During the maturity stage, here’s a couple of things you can do to maintain your position:
- Enhance your already existing features to distinguish yourself from your competitors
- Think of new improvements or innovative add-ons
- Explore new market and new distribution channels
- Lower your prices to keep your client base
- Keep investing in marketing
4. The Decline stage
Even though nobody expects it eagerly, this stage will come too. Now you will notice a slight, gradual decrease in your profits and sales. Marketing efforts won’t be able to stop the decline, only slow it down. But here are a couple of things you can do:
- Prepare to lose your customers to newer products
- Drop your prices as low as possible
- Work on an alternative product, or a better, improved version of this one
- Change your target market in the hope that you’ll raise interest
While there is nothing that can 100% guarantee the success of your new product development process, there are some common characteristics that can raise your chances of obtaining a favorable outcome:
- Have a reliable team
- Have clear objectives
It’s easy to get sidetracked by new, shiny features when trying to come up with the concept of a new product. The real challenge is to minimize your exposure to risks and maximize your benefits.
When a new idea comes up, ask yourself: “will this help us achieve our purpose?”. If the answer is no, move on to the next one.
- Solid research and thorough testing
The importance of giving enough attention to research and testing cannot be stressed enough. You need to conduct a market analysis, gain customer feedback, and constantly validate your idea before you move on to developing your final product.

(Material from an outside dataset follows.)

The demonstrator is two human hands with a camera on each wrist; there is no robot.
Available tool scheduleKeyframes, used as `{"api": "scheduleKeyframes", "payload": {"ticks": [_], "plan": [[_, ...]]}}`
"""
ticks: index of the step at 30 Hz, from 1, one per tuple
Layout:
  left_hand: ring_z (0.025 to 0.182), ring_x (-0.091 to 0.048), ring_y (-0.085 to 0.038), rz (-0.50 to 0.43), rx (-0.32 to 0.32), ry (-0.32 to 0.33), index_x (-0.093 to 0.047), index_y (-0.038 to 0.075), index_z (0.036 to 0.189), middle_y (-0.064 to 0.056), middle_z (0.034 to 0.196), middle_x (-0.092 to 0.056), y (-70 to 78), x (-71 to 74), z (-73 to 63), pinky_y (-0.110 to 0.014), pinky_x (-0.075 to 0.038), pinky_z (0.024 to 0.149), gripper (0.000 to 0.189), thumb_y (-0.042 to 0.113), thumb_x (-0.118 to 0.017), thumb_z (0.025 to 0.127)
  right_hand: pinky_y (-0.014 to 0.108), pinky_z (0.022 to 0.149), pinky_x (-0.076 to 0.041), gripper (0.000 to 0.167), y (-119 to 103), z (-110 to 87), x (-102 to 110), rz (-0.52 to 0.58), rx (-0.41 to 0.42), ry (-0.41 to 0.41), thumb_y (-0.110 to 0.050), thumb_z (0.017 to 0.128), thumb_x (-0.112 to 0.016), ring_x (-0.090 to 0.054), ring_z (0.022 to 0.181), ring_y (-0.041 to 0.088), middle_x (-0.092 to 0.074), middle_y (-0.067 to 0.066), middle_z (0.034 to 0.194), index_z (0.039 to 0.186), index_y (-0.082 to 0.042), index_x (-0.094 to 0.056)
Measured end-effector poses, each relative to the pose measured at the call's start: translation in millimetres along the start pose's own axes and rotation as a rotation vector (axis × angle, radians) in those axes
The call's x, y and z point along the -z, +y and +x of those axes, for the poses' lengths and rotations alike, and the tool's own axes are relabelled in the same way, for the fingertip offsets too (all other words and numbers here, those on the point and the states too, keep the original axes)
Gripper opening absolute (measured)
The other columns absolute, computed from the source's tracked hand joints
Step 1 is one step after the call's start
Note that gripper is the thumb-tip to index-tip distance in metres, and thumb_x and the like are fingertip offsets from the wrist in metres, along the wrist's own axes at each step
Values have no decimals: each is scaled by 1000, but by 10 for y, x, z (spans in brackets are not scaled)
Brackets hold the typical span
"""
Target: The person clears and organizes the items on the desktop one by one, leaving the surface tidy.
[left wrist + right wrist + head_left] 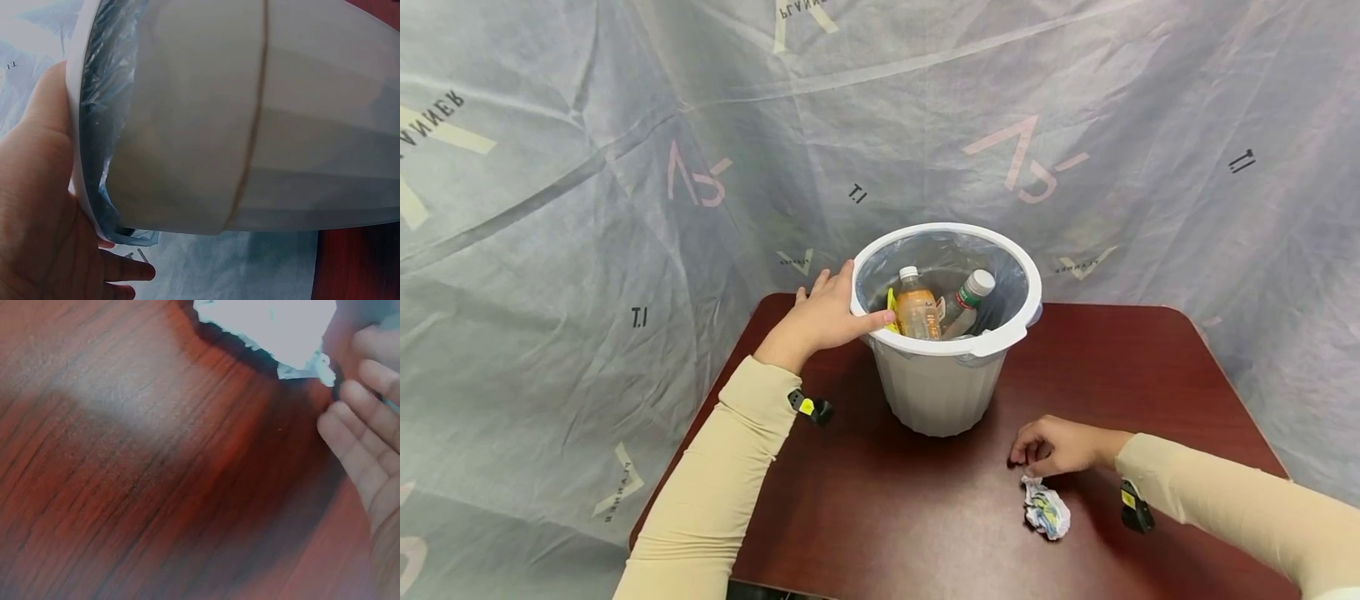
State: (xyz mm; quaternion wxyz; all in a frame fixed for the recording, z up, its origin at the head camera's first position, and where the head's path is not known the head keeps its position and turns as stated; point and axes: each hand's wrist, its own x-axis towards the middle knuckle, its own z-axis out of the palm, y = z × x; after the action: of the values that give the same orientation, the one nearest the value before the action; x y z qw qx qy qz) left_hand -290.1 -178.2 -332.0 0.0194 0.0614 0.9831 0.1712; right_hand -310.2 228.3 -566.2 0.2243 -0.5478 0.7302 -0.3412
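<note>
A pale grey trash can (942, 390) with a white rim and a clear plastic liner stands upright on the table. Inside lie an orange-labelled plastic bottle (917, 312) and a bottle with a white cap and green-red band (973, 292), beside a yellow wrapper (891, 300). My left hand (820, 315) rests on the can's left rim, fingers spread and fairly straight, thumb over the edge. At the right, a crumpled piece of paper (1047, 510) lies on the tabletop. My right hand (1063, 446) is right beside it, fingers loosely bent; whether they touch it, I cannot tell.
The dark red-brown wooden table (865, 517) has rounded far corners. Grey printed sheeting (880, 125) hangs close behind it and along the sides. Some liner bunches out below the can's rim.
</note>
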Motion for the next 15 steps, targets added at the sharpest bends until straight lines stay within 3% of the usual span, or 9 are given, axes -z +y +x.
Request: {"api": "scheduleKeyframes", "payload": {"ticks": [4,8,13,15], "plan": [[156,0,-32,-2,-4,-1,4,12,164,-10,169,-15,6,-4,1,-66,-3,118,128,88,-52,77,36,73,-58,41,-45,-70,25,7,17,0,-22,87,-78,-66,92,24,-68,10,107,123,-5,-68],[156,0,-31,0,-3,0,4,12,164,-9,169,-15,-1,-6,7,-66,-3,118,129,90,-51,76,31,75,-55,62,-67,-113,-10,-57,66,-54,-33,79,-83,-63,95,20,-66,7,110,132,-6,-63],[156,0,-31,-1,-3,3,3,12,164,-10,169,-15,-23,-21,32,-66,-3,118,128,91,-49,76,26,88,-49,83,-117,-134,-79,-211,109,-111,-50,68,-89,-59,104,12,-61,1,121,136,-12,-60],[156,0,-31,-3,0,0,3,12,164,-10,169,-15,-30,-26,37,-66,-2,118,128,90,-50,77,23,90,-47,79,-140,-131,-98,-292,149,-124,-53,67,-88,-58,105,10,-59,-1,121,131,-14,-62]]}}
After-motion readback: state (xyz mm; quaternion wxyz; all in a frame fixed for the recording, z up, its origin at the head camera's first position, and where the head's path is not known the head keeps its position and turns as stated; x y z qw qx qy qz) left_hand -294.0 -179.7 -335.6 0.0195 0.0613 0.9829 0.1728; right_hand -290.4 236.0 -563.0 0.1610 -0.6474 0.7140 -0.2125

- Be adaptable and flexible
Things are prone to change at any time. Therefore, you need to be prepared to change your approach without resentment and to adapt yourself to new requirements.
Carefully go through your marketing strategy development process to see if you’ve covered all possible scenarios. And even so, after launching the product, anything can happen. So meet change with an open heart and mind.
- Invest in marketing
Depending on the stage of the product development cycle you are in, you need to have a different marketing approach. Don’t be afraid of social media marketing or search engine optimization. Look to find the perfect marketing mix that will make justice to the brand of your new product.
You might be wondering if there is anything you can do to improve the seven stages of the new product development process. Luckily, you can use some best practices to ensure that you don’t exclude innovation from your concept development.
1. Be customer focused
By focusing on the customer, you’re sure to develop and launch a product that offers innovative benefits to them. You need to have a deep understanding of your target market’s needs to come up with the proper solution.
2. Continuously listen to your customers
Even if you have a finished product, you should always be open to changes. If your clients are giving you feedback on your product, never ignore it. You can even directly ask them for suggestions for improvement through social media.
3. Don’t leave things to chance
It’s natural to be confident in your idea. Truth be said, if you don’t believe in your product, why should anyone else? However, this doesn’t mean that your product has success guaranteed. You need to be active and put in a constant effort during all the stages of product development.
The 7 steps in the new product development process might seem intimidating at first. However, with the right people by your side and attention to every detail in the process, you have significant chances of success with your innovative idea.